*DATA SHOWN*
○ ○ ○ ○

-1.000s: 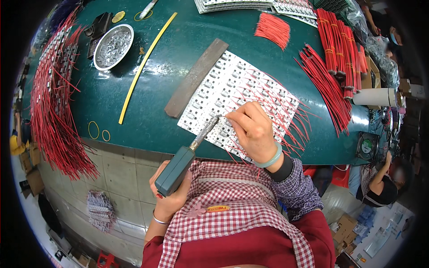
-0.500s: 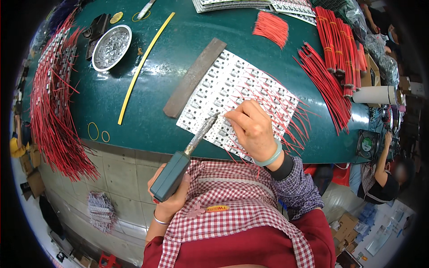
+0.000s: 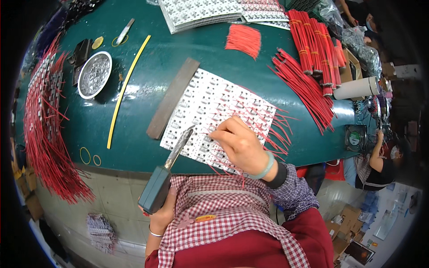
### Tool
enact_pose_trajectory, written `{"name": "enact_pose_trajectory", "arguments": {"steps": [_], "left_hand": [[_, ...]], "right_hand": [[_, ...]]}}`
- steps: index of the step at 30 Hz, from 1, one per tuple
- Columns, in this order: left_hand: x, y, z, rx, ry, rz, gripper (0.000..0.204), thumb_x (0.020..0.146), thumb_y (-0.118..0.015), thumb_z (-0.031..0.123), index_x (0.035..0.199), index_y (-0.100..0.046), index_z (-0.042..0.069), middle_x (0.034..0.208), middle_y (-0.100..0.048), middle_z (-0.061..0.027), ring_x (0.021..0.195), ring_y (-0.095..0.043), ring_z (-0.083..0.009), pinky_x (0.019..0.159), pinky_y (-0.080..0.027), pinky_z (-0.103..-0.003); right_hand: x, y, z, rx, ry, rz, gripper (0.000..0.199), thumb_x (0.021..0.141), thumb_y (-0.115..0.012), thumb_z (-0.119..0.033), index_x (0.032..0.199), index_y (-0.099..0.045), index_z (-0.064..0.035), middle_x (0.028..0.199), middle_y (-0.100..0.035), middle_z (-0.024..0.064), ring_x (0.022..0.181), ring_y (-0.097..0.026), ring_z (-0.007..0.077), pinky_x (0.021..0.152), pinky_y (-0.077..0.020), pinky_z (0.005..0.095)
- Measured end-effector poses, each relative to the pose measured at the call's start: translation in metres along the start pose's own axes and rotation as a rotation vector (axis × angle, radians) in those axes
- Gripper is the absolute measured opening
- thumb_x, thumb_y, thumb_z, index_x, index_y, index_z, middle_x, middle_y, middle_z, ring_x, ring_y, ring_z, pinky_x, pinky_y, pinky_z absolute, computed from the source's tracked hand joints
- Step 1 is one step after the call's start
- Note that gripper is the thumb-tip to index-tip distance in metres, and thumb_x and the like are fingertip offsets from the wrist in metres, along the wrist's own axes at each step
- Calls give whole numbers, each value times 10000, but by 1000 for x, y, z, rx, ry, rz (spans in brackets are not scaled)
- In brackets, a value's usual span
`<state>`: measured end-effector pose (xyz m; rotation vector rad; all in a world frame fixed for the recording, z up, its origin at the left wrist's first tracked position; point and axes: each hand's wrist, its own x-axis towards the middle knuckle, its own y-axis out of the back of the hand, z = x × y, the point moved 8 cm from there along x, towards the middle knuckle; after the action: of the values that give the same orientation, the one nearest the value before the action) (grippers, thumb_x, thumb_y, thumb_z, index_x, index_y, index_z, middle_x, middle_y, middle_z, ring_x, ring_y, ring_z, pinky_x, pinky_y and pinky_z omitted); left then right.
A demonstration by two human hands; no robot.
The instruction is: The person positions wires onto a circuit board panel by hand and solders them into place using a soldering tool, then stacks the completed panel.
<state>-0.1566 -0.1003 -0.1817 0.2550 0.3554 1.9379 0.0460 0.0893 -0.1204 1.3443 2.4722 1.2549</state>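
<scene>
My left hand (image 3: 164,213) is closed around the dark green, boxy handle of a soldering iron (image 3: 154,190). Its metal tip points up and right over a white sheet of small circuit boards (image 3: 196,105). Rows of grey and black parts cover the sheet, and thin red wires (image 3: 279,129) fan out from its right half. Over the sheet's middle, my right hand (image 3: 243,149) pinches what looks like the end of a thin red wire between thumb and forefinger. A small gap lies between those fingertips and the iron's tip. Contact between tip and sheet cannot be made out.
A brown bar (image 3: 174,98) lies along the sheet's left edge. Leftward are a yellow strip (image 3: 126,91), a metal bowl (image 3: 108,78) and a mass of wired boards (image 3: 44,134). Red wire bundles (image 3: 308,94) and stacked board sheets (image 3: 201,15) lie beyond. Another person sits far right.
The whole view has shifted, so the table appears lower and further left. My right fingertips have moved right over the sheet, widening the gap to the iron's tip.
</scene>
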Motion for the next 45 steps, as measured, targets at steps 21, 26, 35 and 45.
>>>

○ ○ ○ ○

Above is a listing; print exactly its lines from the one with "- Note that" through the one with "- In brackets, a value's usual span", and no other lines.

*SOLVED EXERCISE*
- Note that gripper is the thumb-tip to index-tip distance in metres, and thumb_x and the like are fingertip offsets from the wrist in metres, along the wrist's own axes at each step
- Calls give whole numbers, each value times 10000, but by 1000 for x, y, z, rx, ry, rz (spans in brackets are not scaled)
- In brackets, a value's usual span

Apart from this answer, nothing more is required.